The m.5543T>C mtDNA mutation identified in Patient 2 lies within the gene encoding mitochondrial tRNATrp; mt-tRNA gene mutations are associated with diverse clinical presentations and are often heteroplasmic. Phenotypic variation in mitochondrial disease is thought to be related, at least partly, to the proportion of mutated mtDNA present in different tissues, each with their own disease threshold. The previous report of the m.5443T>C mutation was apparently de novo, with no evidence of the mutation in maternal blood; however, it is well documented that heteroplasmy levels of many mt-tRNA gene mutations decrease with age in rapidly dividing tissues.12 As such, the absence in maternal lymphocytes may be attributable to negative selection, while the mutations may have been detectable in other tissues with lower selective pressures, such as uroepithelial cells. This highlights a potential pitfall in screening familial samples for mt-tRNA mutations and the importance of selecting clinically relevant tissues for investigation.16, 17 In our patient, the age of onset,14 in tandem with combined respiratory chain deficiencies and marked histological abnormalities, was highly suggestive of an mtDNA rather than nuclear genetic abnormality.
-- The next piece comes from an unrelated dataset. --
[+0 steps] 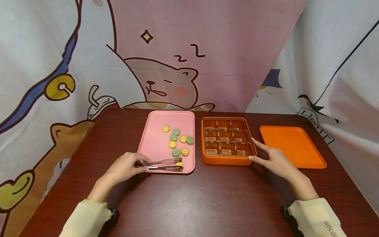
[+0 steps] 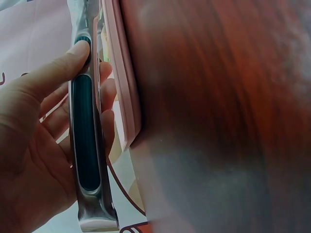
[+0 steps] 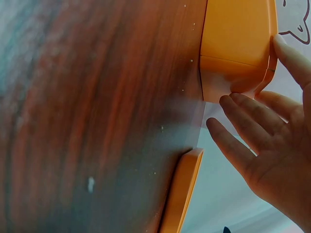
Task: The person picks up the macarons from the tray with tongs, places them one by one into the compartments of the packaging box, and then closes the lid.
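Observation:
In the head view my left hand (image 1: 121, 166) grips a pair of metal tongs (image 1: 158, 161) with dark handle inlays, held low over the near edge of the pink tray (image 1: 148, 138). A small round yellow cookie-like piece (image 1: 179, 164) lies between the tong tips. In the left wrist view, the thumb presses on one tong arm (image 2: 85, 131) and the fingers wrap behind. My right hand (image 1: 276, 161) touches the near right corner of an orange box (image 1: 226, 160), its fingers nearly straight. The box has a clear insert (image 1: 224, 135) divided into several square compartments, with none filled.
More yellow pieces (image 1: 172, 144) and green pieces (image 1: 176, 152) lie scattered on the pink tray's right half. A flat orange lid (image 1: 291, 146) lies on the dark wooden table (image 1: 189, 204), right of the box. A printed curtain (image 1: 225, 59) hangs behind the table.

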`<control>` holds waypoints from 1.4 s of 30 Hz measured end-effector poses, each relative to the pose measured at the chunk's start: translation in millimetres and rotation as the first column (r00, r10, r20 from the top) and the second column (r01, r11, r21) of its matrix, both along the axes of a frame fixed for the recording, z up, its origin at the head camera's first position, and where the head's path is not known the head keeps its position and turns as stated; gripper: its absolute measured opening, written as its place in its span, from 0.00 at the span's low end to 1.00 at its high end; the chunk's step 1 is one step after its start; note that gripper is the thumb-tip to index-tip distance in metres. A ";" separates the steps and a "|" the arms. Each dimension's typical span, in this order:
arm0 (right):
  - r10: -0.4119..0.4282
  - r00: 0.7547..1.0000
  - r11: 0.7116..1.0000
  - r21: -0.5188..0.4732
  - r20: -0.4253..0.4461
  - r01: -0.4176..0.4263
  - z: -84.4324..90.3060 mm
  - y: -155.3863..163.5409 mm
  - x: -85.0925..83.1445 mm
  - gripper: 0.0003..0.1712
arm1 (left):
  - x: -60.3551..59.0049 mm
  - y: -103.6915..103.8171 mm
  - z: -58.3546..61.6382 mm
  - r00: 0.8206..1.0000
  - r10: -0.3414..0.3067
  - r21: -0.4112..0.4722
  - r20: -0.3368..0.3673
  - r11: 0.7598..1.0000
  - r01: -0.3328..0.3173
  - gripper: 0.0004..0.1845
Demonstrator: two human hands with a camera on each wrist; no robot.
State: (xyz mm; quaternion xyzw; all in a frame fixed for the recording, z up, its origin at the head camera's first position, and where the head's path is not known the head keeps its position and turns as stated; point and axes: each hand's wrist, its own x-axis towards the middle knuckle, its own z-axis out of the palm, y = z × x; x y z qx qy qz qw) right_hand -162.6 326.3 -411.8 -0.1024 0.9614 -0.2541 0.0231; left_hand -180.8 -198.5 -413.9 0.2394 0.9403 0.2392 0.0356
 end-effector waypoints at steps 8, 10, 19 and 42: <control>0.000 1.000 1.000 0.007 0.002 0.000 -1.1 0.4 -0.7 0.47 | -1.3 3.1 1.7 1.000 0.009 -0.017 -0.009 1.000 -0.009 0.10; -0.002 1.000 1.000 0.004 0.008 0.002 -1.2 0.3 -0.7 0.47 | -1.9 4.0 1.7 1.000 0.014 -0.020 -0.009 1.000 -0.014 0.10; -0.005 1.000 1.000 0.004 0.008 0.005 -1.3 0.6 -1.6 0.47 | -6.4 5.5 1.0 0.999 0.036 -0.014 0.006 0.999 -0.036 0.08; -0.014 1.000 1.000 0.001 0.012 0.014 -0.4 -0.5 0.2 0.47 | -13.6 5.0 7.0 0.999 0.043 0.094 0.018 0.995 -0.045 0.06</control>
Identifying the genetic basis of mitochondrial disease is essential for accurate genetic counselling and calculating the recurrence risks.18 Although mtDNA mutations can arise sporadically,19 we demonstrate that in both our families, the causative mtDNA mutation has been maternally transmitted. Parental consanguinity is often assumed to infer an autosomal recessive aetiology, which means that mtDNA analysis may be overlooked in the pursuit of a presumed autosomal defect. Although next-generation sequencing and autozygosity mapping represent increasingly cost-effective tools for investigating consanguineous mitochondrial disease,5, 20, 21, 22, 23 our findings support a thorough investigation of mtDNA in all patients. Consequently, we strongly advocate that any diagnostic algorithm for investigating mitochondrial disease should include analysis of the entire mitochondrial genome in a clinically relevant tissue. Furthermore, we show that an autosomal basis for respiratory chain disease should not be assumed in consanguineous families and that ‘maternally inherited consanguineous’ mitochondrial disease may be undiagnosed.